**Aim of the task:** Extract all of the data and reproduce it precisely.

**Dataset excerpt:**
▬▬▬

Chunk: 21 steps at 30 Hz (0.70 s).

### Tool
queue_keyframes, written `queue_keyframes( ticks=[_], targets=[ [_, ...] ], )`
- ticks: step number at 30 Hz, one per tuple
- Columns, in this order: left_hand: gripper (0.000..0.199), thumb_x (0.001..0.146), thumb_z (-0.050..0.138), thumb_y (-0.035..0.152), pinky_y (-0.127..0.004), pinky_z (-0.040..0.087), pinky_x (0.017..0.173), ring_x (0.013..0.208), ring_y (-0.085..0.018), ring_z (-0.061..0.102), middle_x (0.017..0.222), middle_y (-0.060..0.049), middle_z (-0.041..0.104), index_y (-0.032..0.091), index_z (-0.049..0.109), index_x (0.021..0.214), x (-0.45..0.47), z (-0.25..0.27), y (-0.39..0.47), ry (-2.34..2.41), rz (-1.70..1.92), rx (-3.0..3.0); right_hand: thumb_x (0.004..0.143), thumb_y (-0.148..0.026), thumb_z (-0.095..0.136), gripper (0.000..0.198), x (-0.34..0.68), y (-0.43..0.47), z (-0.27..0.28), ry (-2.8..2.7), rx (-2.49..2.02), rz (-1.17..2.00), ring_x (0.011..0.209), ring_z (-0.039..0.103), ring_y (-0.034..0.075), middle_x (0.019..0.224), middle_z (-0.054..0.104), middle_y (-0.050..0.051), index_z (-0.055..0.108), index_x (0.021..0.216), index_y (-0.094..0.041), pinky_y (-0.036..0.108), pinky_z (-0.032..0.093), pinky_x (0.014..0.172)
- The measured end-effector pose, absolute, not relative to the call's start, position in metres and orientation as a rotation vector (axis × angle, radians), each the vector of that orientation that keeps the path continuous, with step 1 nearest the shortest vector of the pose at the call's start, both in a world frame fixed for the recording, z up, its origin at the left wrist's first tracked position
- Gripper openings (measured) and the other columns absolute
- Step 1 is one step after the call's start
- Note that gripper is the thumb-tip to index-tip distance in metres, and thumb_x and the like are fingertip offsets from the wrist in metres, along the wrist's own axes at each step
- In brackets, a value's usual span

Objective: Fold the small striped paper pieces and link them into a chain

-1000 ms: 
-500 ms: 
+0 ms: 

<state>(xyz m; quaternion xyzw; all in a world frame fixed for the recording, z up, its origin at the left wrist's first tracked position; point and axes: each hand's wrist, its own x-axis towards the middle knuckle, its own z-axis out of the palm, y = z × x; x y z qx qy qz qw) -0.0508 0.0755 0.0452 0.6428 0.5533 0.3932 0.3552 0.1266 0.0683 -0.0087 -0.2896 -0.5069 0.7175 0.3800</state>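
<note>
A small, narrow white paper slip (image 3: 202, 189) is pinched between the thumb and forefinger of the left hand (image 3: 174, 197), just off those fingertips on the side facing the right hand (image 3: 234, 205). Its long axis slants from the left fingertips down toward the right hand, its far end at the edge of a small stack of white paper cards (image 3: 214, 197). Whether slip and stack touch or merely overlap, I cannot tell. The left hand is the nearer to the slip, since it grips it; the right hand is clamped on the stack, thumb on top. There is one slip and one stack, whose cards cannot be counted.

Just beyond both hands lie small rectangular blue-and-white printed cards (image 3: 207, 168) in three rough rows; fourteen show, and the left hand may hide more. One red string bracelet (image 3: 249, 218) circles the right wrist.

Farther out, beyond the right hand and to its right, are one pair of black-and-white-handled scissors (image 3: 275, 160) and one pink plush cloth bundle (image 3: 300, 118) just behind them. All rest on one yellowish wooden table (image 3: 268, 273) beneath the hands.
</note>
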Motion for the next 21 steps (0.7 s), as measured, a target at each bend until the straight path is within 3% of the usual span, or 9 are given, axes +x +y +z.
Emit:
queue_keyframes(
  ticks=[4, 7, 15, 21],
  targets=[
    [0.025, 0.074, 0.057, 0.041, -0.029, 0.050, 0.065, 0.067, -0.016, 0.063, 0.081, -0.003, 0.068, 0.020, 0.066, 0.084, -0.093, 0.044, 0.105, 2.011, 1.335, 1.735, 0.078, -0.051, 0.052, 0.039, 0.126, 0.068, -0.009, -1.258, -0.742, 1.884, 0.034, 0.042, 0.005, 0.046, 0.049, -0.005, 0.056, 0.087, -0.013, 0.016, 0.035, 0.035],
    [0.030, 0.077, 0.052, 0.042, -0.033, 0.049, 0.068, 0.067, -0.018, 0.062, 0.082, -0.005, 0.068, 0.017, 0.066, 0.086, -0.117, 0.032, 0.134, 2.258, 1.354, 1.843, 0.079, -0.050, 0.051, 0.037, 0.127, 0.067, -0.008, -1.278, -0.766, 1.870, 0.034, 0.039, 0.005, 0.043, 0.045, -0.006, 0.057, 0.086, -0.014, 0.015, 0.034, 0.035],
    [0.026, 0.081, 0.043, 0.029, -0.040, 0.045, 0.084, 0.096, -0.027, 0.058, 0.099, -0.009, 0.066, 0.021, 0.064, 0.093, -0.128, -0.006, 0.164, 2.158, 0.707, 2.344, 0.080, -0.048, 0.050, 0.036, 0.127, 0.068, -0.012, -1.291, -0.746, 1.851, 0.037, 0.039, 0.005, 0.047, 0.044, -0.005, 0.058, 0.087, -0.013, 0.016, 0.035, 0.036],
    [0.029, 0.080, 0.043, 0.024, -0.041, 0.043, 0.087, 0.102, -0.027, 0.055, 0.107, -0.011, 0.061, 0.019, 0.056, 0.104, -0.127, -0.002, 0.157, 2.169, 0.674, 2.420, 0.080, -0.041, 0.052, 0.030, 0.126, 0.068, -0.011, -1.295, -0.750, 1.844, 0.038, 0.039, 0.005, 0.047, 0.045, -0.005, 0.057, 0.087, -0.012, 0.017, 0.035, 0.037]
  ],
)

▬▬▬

**Answer:**
Chunk: 21 steps at 30 Hz (0.70 s).

### Tool
queue_keyframes, written `queue_keyframes( ticks=[_], targets=[ [_, ...] ], )`
- ticks: step number at 30 Hz, one per tuple
- Columns, in this order: left_hand: gripper (0.000..0.199), thumb_x (0.001..0.146), thumb_z (-0.050..0.138), thumb_y (-0.035..0.152), pinky_y (-0.127..0.004), pinky_z (-0.040..0.087), pinky_x (0.017..0.173), ring_x (0.013..0.208), ring_y (-0.085..0.018), ring_z (-0.061..0.102), middle_x (0.017..0.222), middle_y (-0.060..0.049), middle_z (-0.041..0.104), index_y (-0.032..0.091), index_z (-0.049..0.109), index_x (0.021..0.214), x (-0.45..0.47), z (-0.25..0.27), y (-0.39..0.47), ry (-2.34..2.41), rz (-1.70..1.92), rx (-3.0..3.0); right_hand: thumb_x (0.004..0.143), thumb_y (-0.148..0.026), thumb_z (-0.095..0.136), gripper (0.000..0.198), x (-0.34..0.68), y (-0.43..0.47), z (-0.27..0.28), ry (-2.8..2.7), rx (-2.49..2.02), rz (-1.17..2.00), ring_x (0.011..0.209), ring_z (-0.039..0.103), ring_y (-0.034..0.075), middle_x (0.019..0.224), middle_z (-0.054..0.104), middle_y (-0.050..0.051), index_z (-0.055..0.108), index_x (0.021..0.216), index_y (-0.094..0.041), pinky_y (-0.036..0.108), pinky_z (-0.032..0.093), pinky_x (0.014..0.172)
- The measured end-effector pose, absolute, not relative to the call's start, position in metres and orientation as a rotation vector (axis × angle, radians), each the vector of that orientation that keeps the path continuous, with step 1 nearest the shortest vector of the pose at the call's start, both in a world frame fixed for the recording, z up, its origin at the left wrist's first tracked position
- Gripper openings (measured) and the other columns absolute
- Step 1 is one step after the call's start
- Note that gripper is the thumb-tip to index-tip distance in metres, and thumb_x and the like are fingertip offsets from the wrist in metres, along the wrist's own axes at each step
- In brackets, a value's usual span

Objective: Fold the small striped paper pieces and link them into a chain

-1000 ms: 
-500 ms: 
+0 ms: 

<state>(xyz m; quaternion xyzw; all in a world frame fixed for the recording, z up, its origin at the left wrist's first tracked position; point and axes: each hand's wrist, its own x-axis towards the middle knuckle, its own z-axis out of the palm, y = z × x; x y z qx qy qz qw) -0.0508 0.0755 0.0452 0.6428 0.5533 0.3932 0.3552 0.1266 0.0683 -0.0087 -0.2896 -0.5069 0.7175 0.3800</state>
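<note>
A small, narrow white paper slip (image 3: 202, 189) is pinched between the thumb and forefinger of the left hand (image 3: 174, 197), just off those fingertips on the side facing the right hand (image 3: 234, 205). Its long axis slants from the left fingertips down toward the right hand, its far end at the edge of a small stack of white paper cards (image 3: 214, 197). Whether slip and stack touch or merely overlap, I cannot tell. The left hand is the nearer to the slip, since it grips it; the right hand is clamped on the stack, thumb on top. There is one slip and one stack, whose cards cannot be counted.

Just beyond both hands lie small rectangular blue-and-white printed cards (image 3: 207, 168) in three rough rows; fourteen show, and the left hand may hide more. One red string bracelet (image 3: 249, 218) circles the right wrist.

Farther out, beyond the right hand and to its right, are one pair of black-and-white-handled scissors (image 3: 275, 160) and one pink plush cloth bundle (image 3: 300, 118) just behind them. All rest on one yellowish wooden table (image 3: 268, 273) beneath the hands.
</note>
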Motion for the next 21 steps (0.7 s), as measured, a target at each bend until the straight path is within 3% of the usual span, or 9 are given, axes +x +y +z.
Emit:
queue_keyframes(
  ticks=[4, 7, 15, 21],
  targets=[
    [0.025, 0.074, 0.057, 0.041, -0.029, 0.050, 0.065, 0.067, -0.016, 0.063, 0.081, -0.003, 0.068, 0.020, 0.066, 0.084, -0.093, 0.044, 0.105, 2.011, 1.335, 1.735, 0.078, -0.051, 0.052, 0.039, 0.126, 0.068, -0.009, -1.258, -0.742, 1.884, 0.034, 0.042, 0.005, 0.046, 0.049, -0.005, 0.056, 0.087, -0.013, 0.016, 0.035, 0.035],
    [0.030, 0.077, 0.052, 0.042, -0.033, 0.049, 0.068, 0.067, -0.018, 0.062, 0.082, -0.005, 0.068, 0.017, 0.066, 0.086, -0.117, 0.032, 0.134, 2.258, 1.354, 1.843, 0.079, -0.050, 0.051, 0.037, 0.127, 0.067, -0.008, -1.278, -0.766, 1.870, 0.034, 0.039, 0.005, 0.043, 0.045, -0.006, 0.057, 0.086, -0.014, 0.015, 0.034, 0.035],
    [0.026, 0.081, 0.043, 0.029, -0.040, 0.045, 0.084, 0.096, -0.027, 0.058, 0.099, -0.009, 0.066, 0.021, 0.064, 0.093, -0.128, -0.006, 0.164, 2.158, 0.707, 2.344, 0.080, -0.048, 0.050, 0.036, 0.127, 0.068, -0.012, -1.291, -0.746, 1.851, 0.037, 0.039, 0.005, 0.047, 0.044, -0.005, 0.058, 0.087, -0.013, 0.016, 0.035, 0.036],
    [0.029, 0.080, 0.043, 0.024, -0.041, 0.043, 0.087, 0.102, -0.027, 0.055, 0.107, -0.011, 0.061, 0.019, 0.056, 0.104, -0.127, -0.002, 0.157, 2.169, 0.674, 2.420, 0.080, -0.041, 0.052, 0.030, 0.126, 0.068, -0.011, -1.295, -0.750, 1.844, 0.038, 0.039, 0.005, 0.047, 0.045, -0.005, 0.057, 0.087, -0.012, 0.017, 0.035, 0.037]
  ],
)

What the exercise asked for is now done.